Your daughter is an adult choosing to endanger her child, unless she has a sub IQ.
Dear OxDrover,
Very true. Very well spoken. I would propose that the summation of it all comes down to the fact that the United States Prison System is a multi-billion dollar business, which does quite well by not bettering the human condition.
Dr. G,
My heart goes out to you with the grief and fear you must be suffering for your daughter’s safety. My son was the psychopath rather than the victim, but I think the feelings of helplesness and pain are pretty much the same, we have a child that is either in danger from themselves, or from someone else. Or both.
It took me many many many years to realize that there was nothing I could do to make my son “see” what he was doing to himself, and unfortunately, if you are able to make your daughter “see” what she is allowing her psychopath to not only do to her but to her son, it will be a miracle of PArting the Red Sea proportions.
The biggest frustration I used to have in working with the women at the abused shelter was that they would invariably GO RIGHT BACK to the abuser. Quite frankly, I felt very much superior to these women because under NO circumstances would I allow my husband to beat me and so on. I was very self-righteous, HOWEVER, by the same token, in my own self-righteousness I was ALLOWING MY SON to do the same thing…DUH. It finally dawned on me that not only was I no better or smarter than these women, I was self righteous as well, and arrogant.
Just as my son made his own choices to do what he does, your daughter is unfortunately making just as poor choices. Her reasons may be different, but SHE choses to stay with him in spite of all he has done to her and is doing to her.

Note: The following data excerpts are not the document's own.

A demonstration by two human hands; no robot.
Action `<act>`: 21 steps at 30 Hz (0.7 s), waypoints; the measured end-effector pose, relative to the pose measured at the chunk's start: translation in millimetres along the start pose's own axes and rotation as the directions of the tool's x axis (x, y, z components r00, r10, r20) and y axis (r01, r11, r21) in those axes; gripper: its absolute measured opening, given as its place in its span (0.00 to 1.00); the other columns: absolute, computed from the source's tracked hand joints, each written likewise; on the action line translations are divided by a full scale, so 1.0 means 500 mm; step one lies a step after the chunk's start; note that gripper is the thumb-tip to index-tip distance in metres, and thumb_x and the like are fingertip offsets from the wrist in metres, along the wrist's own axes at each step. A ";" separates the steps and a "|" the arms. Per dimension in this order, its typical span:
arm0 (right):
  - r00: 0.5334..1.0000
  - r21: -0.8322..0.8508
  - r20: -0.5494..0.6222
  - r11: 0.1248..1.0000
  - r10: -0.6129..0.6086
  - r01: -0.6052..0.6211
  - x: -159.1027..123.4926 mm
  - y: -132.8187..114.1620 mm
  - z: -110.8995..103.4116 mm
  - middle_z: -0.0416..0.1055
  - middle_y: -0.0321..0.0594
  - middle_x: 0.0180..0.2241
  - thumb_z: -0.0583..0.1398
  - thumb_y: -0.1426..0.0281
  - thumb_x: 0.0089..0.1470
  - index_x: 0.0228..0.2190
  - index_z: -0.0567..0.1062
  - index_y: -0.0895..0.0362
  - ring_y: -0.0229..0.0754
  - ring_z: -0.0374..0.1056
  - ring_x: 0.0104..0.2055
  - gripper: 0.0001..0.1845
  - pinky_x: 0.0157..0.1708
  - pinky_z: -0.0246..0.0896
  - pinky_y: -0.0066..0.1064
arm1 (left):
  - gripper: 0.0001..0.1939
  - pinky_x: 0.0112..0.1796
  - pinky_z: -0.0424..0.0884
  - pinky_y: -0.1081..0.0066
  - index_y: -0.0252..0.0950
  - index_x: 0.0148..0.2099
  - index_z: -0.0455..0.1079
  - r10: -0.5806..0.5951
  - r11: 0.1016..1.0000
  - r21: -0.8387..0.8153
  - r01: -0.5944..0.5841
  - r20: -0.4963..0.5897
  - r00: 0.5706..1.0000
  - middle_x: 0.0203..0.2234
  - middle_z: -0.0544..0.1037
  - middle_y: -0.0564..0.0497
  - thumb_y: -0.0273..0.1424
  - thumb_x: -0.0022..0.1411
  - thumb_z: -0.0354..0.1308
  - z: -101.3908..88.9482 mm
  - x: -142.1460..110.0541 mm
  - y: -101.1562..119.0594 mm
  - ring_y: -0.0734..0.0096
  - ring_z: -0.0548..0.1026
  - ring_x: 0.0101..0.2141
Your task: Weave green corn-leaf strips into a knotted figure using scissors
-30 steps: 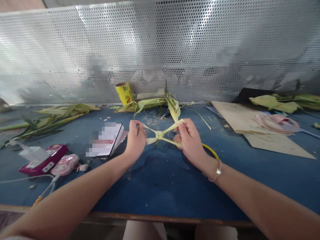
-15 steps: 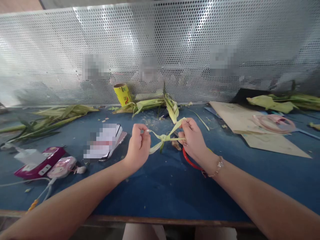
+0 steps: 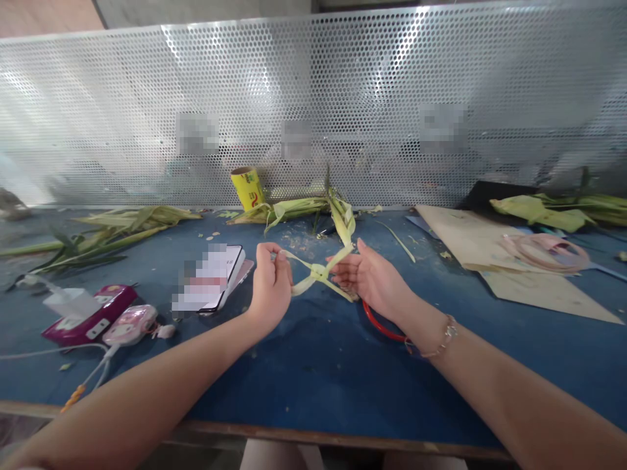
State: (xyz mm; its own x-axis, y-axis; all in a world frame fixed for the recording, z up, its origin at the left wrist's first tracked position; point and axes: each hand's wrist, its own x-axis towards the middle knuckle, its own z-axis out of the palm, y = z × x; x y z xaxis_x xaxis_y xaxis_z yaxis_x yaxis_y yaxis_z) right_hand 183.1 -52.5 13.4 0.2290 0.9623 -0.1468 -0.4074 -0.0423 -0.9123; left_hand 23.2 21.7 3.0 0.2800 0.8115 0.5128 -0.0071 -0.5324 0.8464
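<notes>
A knot of pale green corn husk strips hangs in the air above the blue table, its strips spreading out on both sides. My left hand is closed on the strips at the left. Beside the right-hand strips, my right hand is open, its thumb raised and its fingers apart; whether a fingertip touches a strip I cannot tell. Partly hidden by my right wrist lies a red curved handle. Behind the knot, more corn husks lie on the table.
On the left are a phone, a purple power strip with cables, and a pink case. A yellow roll stands by the perforated metal screen. Brown paper sheets and a pink coil lie at right.
My right hand has let go of the husk strips and its fingers have spread. The right-hand strips now hang loose, one pointing down to the right. My left hand keeps its hold.
</notes>
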 end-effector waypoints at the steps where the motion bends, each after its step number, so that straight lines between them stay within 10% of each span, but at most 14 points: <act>1: 1.000 0.050 0.018 0.999 0.007 -0.008 -0.002 0.000 0.004 0.74 0.44 0.28 0.49 0.52 0.55 0.26 0.76 0.61 0.36 0.67 0.25 0.27 0.30 0.61 0.28 | 0.05 0.17 0.53 0.77 0.40 0.36 0.50 0.000 1.000 -0.005 0.000 -0.012 1.000 0.13 0.55 0.62 0.33 0.65 0.40 0.000 0.002 -0.001 0.79 0.56 0.14; 14: 0.925 -0.254 0.160 0.891 -0.345 0.376 -0.022 0.049 0.039 0.62 0.30 0.21 0.56 0.65 0.53 0.26 0.67 0.56 0.31 0.60 0.22 0.08 0.24 0.54 0.27 | 0.06 0.19 0.55 0.78 0.40 0.36 0.54 -0.111 0.983 -0.132 0.126 0.120 0.987 0.12 0.62 0.62 0.36 0.62 0.45 0.007 -0.011 0.010 0.79 0.59 0.14; 21: 0.846 -0.297 0.133 0.793 -0.516 0.531 -0.018 0.050 0.025 0.57 0.26 0.19 0.55 0.66 0.55 0.27 0.62 0.55 0.29 0.56 0.18 0.08 0.20 0.51 0.26 | 0.17 0.22 0.65 0.75 0.33 0.31 0.63 -0.365 0.693 -0.422 0.585 0.495 0.788 0.19 0.72 0.54 0.43 0.50 0.58 0.015 -0.021 0.039 0.75 0.71 0.21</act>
State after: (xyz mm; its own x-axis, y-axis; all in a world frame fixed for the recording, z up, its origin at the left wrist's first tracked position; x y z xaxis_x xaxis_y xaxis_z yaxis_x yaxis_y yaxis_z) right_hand 159.8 -58.7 -3.4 0.2864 0.8717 0.3977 0.0611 0.3977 -0.9155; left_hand 27.4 0.7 13.2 0.6988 0.7149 0.0246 -0.2457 0.2076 0.9469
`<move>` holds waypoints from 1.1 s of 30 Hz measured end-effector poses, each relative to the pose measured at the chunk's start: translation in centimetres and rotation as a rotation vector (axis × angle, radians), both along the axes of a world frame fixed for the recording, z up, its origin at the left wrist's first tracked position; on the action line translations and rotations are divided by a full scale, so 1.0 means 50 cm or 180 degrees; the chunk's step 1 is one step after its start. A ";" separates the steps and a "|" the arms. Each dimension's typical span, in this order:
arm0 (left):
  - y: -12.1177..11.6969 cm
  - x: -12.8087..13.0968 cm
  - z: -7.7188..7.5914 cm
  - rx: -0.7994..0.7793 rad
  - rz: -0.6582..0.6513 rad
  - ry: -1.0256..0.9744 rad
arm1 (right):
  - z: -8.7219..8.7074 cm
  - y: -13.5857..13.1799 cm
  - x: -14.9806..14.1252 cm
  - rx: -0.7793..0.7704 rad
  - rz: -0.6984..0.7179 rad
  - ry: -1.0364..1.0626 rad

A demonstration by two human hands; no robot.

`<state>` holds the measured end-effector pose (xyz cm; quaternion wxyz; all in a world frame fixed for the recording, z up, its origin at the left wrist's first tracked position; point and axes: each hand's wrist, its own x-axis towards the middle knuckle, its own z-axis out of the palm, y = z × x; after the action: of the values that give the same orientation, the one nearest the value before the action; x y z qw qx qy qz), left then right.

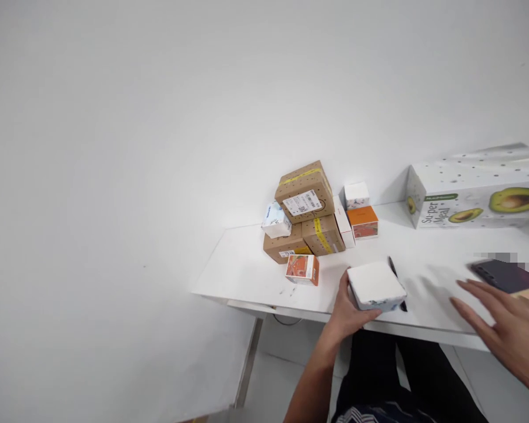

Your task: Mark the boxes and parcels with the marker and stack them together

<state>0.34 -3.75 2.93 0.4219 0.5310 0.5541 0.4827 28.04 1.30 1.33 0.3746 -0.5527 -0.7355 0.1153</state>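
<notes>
My left hand (348, 310) is wrapped round the left and near sides of a small white box (376, 281) with blue markings on its side, close to the table's front edge. Partly hidden behind that box lies a slim black pen-like object (392, 268). My right hand (505, 323) hovers open at the right, its fingers stretched out and holding nothing. Just beyond those fingers is a dark phone (500, 274), partly masked by blurred blocks. An orange-and-white box (302, 269) rests to the left of my left hand.
Brown cardboard boxes (306, 197) are stacked on the white table (233, 264), with a blue-and-white box (276, 220) on them. An orange box (363, 221) and another white box (357, 195) stand by the wall. At right is a large avocado-printed carton (476, 197).
</notes>
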 end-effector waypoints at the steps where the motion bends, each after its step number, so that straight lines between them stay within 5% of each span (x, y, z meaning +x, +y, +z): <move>1: 0.006 -0.005 0.010 0.0092 0.0050 0.0273 | 0.003 -0.007 -0.021 -0.0004 0.0073 0.0023; 7: 0.069 -0.073 0.099 0.0610 -0.0098 0.2729 | -0.008 -0.023 -0.085 0.0113 0.0413 0.0106; 11: 0.095 -0.109 0.130 0.0810 -0.0041 0.3801 | -0.020 -0.027 -0.082 0.0175 0.0394 0.0080; 19: 0.058 -0.149 0.186 0.2426 0.1591 0.3490 | -0.011 -0.044 -0.047 0.0290 0.0097 -0.0053; 23: 0.056 -0.155 0.153 0.2730 0.1454 0.3844 | 0.000 -0.032 -0.010 0.0477 -0.0126 -0.0220; 26: 0.056 -0.167 0.090 0.2104 0.1178 0.4645 | 0.008 -0.012 0.048 0.0647 -0.0391 -0.0363; 29: 0.054 -0.194 0.026 0.1493 0.1539 0.4976 | 0.024 0.011 0.128 0.0634 -0.0961 -0.0460; 33: 0.052 -0.226 -0.016 0.0713 0.1516 0.5197 | 0.052 0.064 0.226 0.0152 -0.1790 -0.0357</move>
<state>-10.97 -1.13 2.14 -0.2767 0.6202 0.7300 0.0769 39.34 4.49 3.92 0.3635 -0.7314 -0.5755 -0.0412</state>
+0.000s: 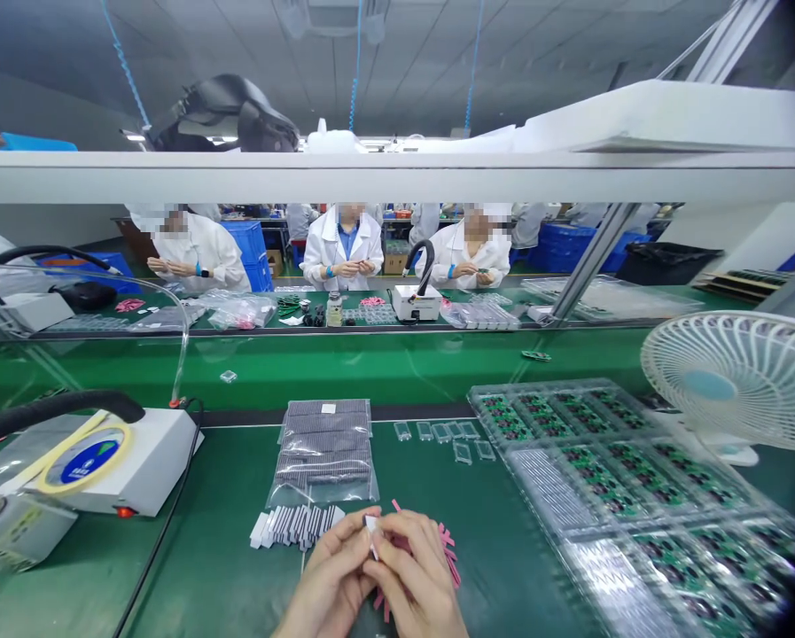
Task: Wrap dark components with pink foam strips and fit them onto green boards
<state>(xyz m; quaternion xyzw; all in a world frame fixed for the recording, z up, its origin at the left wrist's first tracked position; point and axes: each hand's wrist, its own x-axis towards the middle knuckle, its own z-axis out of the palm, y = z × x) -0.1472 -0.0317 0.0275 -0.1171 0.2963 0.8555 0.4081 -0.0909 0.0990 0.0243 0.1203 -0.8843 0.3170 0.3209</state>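
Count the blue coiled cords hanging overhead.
3. The left cord hangs at upper left, the middle cord just left of centre, and the right cord right of centre. Others may be hidden behind the white items on the shelf.

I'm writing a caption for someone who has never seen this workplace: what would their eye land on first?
Probably the large plastic tray of green circuit boards filling the bench's right side. Next, the white fan beyond it at the right edge, and the two hands, left and right, pinching a small white piece at front centre.
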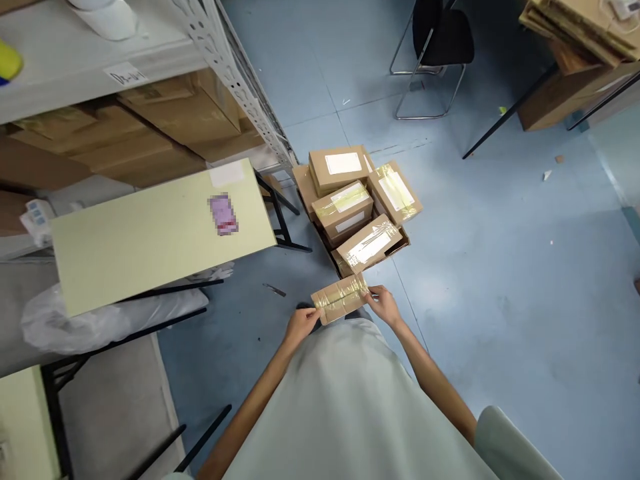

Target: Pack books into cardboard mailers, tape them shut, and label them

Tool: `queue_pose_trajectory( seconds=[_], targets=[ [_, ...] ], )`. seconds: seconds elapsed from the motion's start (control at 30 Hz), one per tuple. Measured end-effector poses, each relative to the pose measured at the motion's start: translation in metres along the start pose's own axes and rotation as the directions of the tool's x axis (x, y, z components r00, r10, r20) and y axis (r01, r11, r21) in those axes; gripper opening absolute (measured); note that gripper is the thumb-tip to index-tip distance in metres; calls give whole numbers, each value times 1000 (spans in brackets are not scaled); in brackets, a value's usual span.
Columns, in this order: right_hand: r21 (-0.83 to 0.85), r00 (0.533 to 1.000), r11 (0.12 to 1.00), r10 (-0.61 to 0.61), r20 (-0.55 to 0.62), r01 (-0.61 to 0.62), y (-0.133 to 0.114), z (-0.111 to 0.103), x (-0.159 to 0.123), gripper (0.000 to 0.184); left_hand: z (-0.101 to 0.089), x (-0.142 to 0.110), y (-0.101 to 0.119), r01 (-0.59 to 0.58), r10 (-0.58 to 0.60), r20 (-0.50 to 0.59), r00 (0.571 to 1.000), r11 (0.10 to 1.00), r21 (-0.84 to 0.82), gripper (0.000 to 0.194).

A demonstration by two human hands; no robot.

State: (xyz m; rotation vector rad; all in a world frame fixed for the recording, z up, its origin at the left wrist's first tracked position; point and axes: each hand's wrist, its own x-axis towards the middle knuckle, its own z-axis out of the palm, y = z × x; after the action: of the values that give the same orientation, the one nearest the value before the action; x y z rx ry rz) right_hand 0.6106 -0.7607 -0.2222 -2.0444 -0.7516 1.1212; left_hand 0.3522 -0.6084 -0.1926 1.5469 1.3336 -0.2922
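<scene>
Between my two hands I hold a small cardboard box (341, 299) with clear tape across its top. My left hand (302, 325) grips its left end, and my right hand (384, 305) grips the right end. Just beyond it, an open carton (325, 240) on the floor holds several taped boxes with white labels. The closest of these, a tilted labelled box (370, 244), lies near the carton's front edge. Behind it sit another taped box (345, 212), a box at the right (395, 193) and a larger box at the back (340, 168).
At the left stands a pale folding table (165, 240) with a blurred purple item (223, 214) on it. A metal shelf (240, 80) holds cartons behind it. A black chair (443, 40) stands at the back. A thin tool (275, 290) lies on the blue floor.
</scene>
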Motion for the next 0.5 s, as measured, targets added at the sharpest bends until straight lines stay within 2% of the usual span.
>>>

I suggest that you go to an Alanon meeting, because it is made up of others who are trying desperately to keep a family member from either destroying themselves, or letting someone else destroy them.
My mother is a victim of the psychopathic grandson, but she DOES NOT want to be saved. When I tried to save her when not only he but his “cohorts” were stealing money from her, drugging her, and I have no doubt that when they got all their “ducks in a row” they would have killed her for her money, but she FOUGHT ME TOOTH AND NAIL, and in the process she got deeper and deeper into their trap, both financially and emotionally.
Yes, she is a victim, but she allows herself to be a victim, EVEN KNOWING, ADMITTING AND ACKNOWLEDGING that her grandson is a murderer, etc. and tried to kill me, she refuses to “give up on” him, and only because she has only one other grandson, my son C, who tells her, if you enable him any more, you will never see me again, does she not enable him to victimize her or the rest of us.
Believe me, I understand totally why you are scared to death, worried to craziness about your daughter, and feel that you are between “the devil and the deep blue sea”–that no matter what you do, nothing helps.
Please believe me when I say that you are not alone in your grief or worry or pain..God bless you,, there are good Christians who do not believe that God or anyone else thinks it is good or wise to submit to abuse. That isn’t what the Bible teaches, it is only how they twist it. You and your daughter will be in my prayers.